§ **Exercise**
Everything from the top of the data below through the line with "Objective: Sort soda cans" should be duplicated exactly, and nothing past it.

§ **Material provided**

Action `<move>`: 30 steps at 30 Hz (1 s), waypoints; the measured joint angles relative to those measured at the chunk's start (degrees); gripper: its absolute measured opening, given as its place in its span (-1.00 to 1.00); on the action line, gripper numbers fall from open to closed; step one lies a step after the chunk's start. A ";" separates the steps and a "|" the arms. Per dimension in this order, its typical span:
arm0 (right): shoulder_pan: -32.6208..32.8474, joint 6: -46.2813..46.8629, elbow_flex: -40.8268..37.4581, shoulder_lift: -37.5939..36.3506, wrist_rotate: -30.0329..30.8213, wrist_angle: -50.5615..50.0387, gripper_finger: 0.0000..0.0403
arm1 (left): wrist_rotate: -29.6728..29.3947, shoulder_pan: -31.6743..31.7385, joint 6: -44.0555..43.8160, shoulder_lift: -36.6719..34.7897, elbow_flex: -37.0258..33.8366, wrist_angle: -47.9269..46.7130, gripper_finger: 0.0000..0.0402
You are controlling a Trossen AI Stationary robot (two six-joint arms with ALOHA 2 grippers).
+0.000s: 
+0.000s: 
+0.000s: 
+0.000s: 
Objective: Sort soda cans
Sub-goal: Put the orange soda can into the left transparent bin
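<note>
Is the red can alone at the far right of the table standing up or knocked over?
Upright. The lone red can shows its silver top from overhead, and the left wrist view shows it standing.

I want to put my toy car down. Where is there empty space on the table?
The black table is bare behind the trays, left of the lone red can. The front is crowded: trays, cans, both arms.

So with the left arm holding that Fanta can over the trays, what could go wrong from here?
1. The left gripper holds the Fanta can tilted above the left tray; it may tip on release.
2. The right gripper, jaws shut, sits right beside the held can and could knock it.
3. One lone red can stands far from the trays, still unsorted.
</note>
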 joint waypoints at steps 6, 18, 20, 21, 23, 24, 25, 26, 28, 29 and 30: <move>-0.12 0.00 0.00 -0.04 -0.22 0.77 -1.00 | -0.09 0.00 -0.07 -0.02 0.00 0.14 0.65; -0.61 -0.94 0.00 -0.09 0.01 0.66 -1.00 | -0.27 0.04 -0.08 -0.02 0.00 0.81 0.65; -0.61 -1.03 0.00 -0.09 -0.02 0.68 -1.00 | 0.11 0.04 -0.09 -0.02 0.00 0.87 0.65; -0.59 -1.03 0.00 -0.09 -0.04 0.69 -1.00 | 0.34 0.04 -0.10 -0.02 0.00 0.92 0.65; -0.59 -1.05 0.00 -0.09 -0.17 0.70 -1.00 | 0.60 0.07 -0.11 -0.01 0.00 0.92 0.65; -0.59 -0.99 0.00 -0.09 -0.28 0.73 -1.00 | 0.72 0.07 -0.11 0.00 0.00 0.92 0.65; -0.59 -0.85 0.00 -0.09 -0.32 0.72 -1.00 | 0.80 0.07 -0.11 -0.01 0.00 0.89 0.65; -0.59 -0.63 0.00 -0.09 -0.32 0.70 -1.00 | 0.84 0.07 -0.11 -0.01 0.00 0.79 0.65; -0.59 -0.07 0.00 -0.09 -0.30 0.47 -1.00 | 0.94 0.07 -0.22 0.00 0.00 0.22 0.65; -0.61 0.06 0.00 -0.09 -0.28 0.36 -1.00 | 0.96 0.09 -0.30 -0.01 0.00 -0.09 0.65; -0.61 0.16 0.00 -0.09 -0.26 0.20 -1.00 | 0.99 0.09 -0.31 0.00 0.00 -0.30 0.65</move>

§ **Response below**
Action `<move>`: 30 steps at 30 Hz (1 s), waypoints; the measured joint angles relative to those measured at the chunk's start (degrees); gripper: its absolute measured opening, given as its place in its span (-1.00 to 1.00); on the action line, gripper numbers fall from open to closed; step one lies a step after the chunk's start. A ";" separates the steps and a "|" the arms. Per dimension in this order, its typical span:
arm0 (right): shoulder_pan: -32.6208..32.8474, joint 6: -46.2813..46.8629, elbow_flex: -40.8268..37.4581, shoulder_lift: -37.5939..36.3506, wrist_rotate: -30.0329..30.8213, wrist_angle: -50.5615..50.0387, gripper_finger: 0.0000..0.0403
arm1 (left): wrist_rotate: -29.6728..29.3947, shoulder_pan: -31.6743..31.7385, joint 6: -44.0555..43.8160, shoulder_lift: -36.6719..34.7897, elbow_flex: -37.0258..33.8366, wrist_angle: -47.9269..46.7130, gripper_finger: 0.0000..0.0402
You are controlling a Trossen AI Stationary robot (two six-joint arms with ALOHA 2 grippers).
+0.000s: 
+0.000s: 
+0.000s: 
+0.000s: 
Objective: Sort soda cans

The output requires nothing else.